I'm sorry thisP. Is so boring, but I've got absolutely nothing to say that I can think of. Except that all the Lupin's except one have died, and most of the carrots. The peas are doing very well though, three whole beds of them about 2 inches high. There is one potato and a huge marrow and a lot of tomatoes that won't tomat and some onions that won't on, and some salvias that won't salve.

Oh, yes, Films. 
Number 17 contains Me and Merry and Bill, the Watmore's Vast Bull Terrier puppy; also Mongu from the air, and the Sesheke aerodrome just as we were coming down onto it, which I expect will be a complete washout.

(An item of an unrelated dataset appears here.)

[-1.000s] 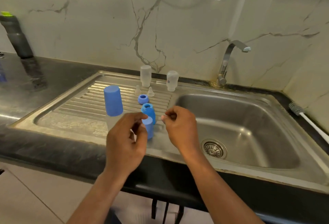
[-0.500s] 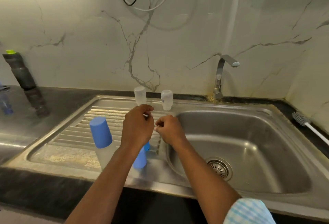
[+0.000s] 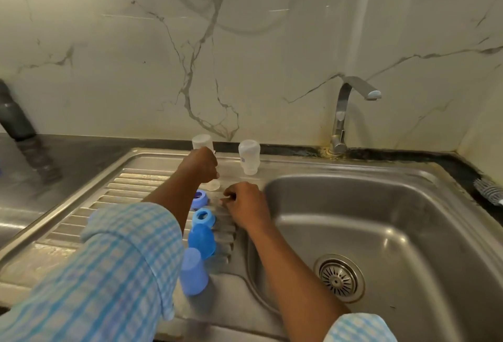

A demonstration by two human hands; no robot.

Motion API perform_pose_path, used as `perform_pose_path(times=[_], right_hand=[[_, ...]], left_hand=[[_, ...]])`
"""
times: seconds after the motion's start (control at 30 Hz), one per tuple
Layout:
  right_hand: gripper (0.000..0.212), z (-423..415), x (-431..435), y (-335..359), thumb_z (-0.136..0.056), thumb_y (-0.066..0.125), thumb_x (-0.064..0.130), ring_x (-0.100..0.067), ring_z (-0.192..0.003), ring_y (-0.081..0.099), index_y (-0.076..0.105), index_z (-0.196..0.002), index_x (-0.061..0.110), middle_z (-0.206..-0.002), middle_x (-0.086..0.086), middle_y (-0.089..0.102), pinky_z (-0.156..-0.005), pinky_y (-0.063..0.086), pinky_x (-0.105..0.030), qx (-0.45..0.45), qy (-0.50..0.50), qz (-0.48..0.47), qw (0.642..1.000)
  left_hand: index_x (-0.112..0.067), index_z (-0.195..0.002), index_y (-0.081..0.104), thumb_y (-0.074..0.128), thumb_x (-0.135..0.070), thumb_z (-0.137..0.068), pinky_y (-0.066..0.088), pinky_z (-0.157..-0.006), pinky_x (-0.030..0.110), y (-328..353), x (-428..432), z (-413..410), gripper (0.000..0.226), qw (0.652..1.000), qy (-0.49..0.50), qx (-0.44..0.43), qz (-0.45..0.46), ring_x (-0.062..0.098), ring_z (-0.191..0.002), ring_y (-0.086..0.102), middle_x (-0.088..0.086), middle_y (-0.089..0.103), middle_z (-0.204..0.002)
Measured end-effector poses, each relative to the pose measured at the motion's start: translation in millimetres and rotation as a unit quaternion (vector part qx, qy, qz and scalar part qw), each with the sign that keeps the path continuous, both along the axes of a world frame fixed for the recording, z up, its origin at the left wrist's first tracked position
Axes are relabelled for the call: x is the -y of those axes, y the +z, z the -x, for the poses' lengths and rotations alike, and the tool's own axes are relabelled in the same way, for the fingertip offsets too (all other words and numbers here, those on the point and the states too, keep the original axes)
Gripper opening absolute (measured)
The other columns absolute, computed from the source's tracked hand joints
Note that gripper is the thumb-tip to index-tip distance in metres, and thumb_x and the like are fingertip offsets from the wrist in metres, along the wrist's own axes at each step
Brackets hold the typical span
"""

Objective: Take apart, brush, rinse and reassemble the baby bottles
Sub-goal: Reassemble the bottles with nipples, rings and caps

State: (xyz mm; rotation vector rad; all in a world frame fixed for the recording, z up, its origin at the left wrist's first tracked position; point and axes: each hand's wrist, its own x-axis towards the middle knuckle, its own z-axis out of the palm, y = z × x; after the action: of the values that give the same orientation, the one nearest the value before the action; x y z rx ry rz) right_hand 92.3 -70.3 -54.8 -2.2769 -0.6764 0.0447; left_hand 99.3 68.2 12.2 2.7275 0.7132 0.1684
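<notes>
Standing mouth-down at the rear of the ribbed steel surface (image 3: 130, 186), left of the sink basin (image 3: 394, 233), are the right bottle (image 3: 249, 156) and the left bottle (image 3: 202, 141), both clear. In front, in a row: dark blue ring (image 3: 201, 198), light blue ring (image 3: 203, 218), round blue cap (image 3: 202, 241), pale blue cap (image 3: 192, 271). Left hand (image 3: 200, 166): extended before the left bottle, fingers clenched; whether they grasp anything cannot be determined. Right hand (image 3: 245, 203): knuckles up, fingers pinching a small pale part (image 3: 225, 200)
</notes>
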Motion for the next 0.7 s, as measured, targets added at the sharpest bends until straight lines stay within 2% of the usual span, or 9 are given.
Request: perform_pose_path(times=[0.1, 0.23, 0.33, 0.53, 0.6, 0.7], right_hand=[[0.039, -3.2, -15.8, 3.2, -0.092, 0.064, 0.044, -0.020, -0.110, 0.063, 0.067, -0.121, 0.019, -0.119, -0.002, 0.069, -0.104, 0.042, -0.035, 0.009, 0.022, 0.020, 1.000], [0.046, -4.5, -34.6, 4.4, -0.087, 0.066, 0.051, -0.018, -0.112, 0.062, 0.066, -0.122, 0.021, -0.119, 0.000, 0.070, -0.104, 0.035, -0.038, 0.013, 0.036, 0.017, 0.999], [0.053, -5.1, -43.9, 1.2, -0.084, 0.069, 0.055, -0.017, -0.113, 0.061, 0.062, -0.125, 0.023, -0.121, 0.003, 0.069, -0.106, 0.032, -0.039, 0.016, 0.044, 0.026, 0.999], [0.039, -7.6, -53.5, 1.2, -0.087, 0.068, 0.049, -0.018, -0.106, 0.063, 0.066, -0.113, 0.020, -0.112, 0.000, 0.071, -0.103, 0.037, -0.039, 0.013, 0.045, 0.021, 0.999], [0.036, -8.2, -54.9, 2.8, -0.088, 0.067, 0.047, -0.018, -0.104, 0.063, 0.067, -0.110, 0.020, -0.109, 0.000, 0.072, -0.102, 0.037, -0.039, 0.016, 0.049, 0.022, 0.998], [0.042, -9.7, -48.3, 8.5, -0.088, 0.066, 0.049, -0.017, -0.108, 0.062, 0.067, -0.118, 0.020, -0.114, 0.001, 0.070, -0.100, 0.038, -0.037, 0.010, 0.046, 0.024, 0.999]], left_hand=[[-0.007, -0.128, 0.065, 0.079, -0.023, -0.085, 0.053, -0.096, 0.037, -3.6, -11.3, -8.9, 0.048, 1.000, -0.008, -0.022, -0.013, 0.029, -0.110, 0.061, 0.015, 0.064, -0.125], [-0.008, -0.129, 0.065, 0.076, -0.027, -0.088, 0.048, -0.102, 0.034, -9.6, -20.8, -19.4, 0.046, 0.998, -0.019, -0.048, -0.031, 0.027, -0.115, 0.060, 0.012, 0.064, -0.128], [-0.009, -0.127, 0.066, 0.076, -0.025, -0.087, 0.050, -0.101, 0.034, -17.6, -31.1, -28.5, 0.045, 0.996, -0.003, -0.078, -0.030, 0.025, -0.108, 0.062, 0.011, 0.066, -0.122], [-0.008, -0.114, 0.071, 0.075, -0.021, -0.088, 0.054, -0.094, 0.037, -29.8, -40.0, -35.9, 0.030, 0.996, 0.000, -0.074, -0.043, 0.024, -0.096, 0.065, 0.010, 0.069, -0.105], [-0.007, -0.115, 0.070, 0.075, -0.021, -0.088, 0.055, -0.094, 0.038, -28.7, -42.0, -35.1, 0.031, 0.997, 0.004, -0.074, -0.032, 0.025, -0.095, 0.065, 0.011, 0.069, -0.105], [-0.005, -0.120, 0.067, 0.074, -0.019, -0.089, 0.056, -0.093, 0.039, -22.8, -43.7, -32.2, 0.036, 0.999, 0.011, -0.047, -0.008, 0.028, -0.098, 0.066, 0.013, 0.068, -0.112]])
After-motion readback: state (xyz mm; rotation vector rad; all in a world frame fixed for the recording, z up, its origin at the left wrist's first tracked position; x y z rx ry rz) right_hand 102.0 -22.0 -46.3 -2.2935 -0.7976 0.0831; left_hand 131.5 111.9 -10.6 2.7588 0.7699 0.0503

Number 18 is the baby Tiger Cats and Merry having pot-shots at their dinner; the heap of white ants'house that we got off the walls of the Veranda and dressing room, with Merry beside it for size; a young lechwe they brought in but which we didn't buy as we are going so soon; and the edge of the aerodrome where our path to the river goes, with G. walking and Merry swimming along it! I only had 5 feet left after that and it was almost dark, so I just took old chief bounding through the water across the aerodrome – he was almost swimming – to finish the film, so don't expect it will come out and you have to cut it off.

That's the worst of fifty-foot films – the last 5 feet of nearly every film has to be finished up on something and is probably wasted, whereas with a 100 foot film you waste half as much because you have to change a film half as often. I glad you we've got this box though,  and WON'T it be marvellous when we get films of young Robin to send home to you! Oh, we thought of another name – Rosalie. But I think Gillian (Gill for short) has it. Is that all right? But we know it's going to be a Robin.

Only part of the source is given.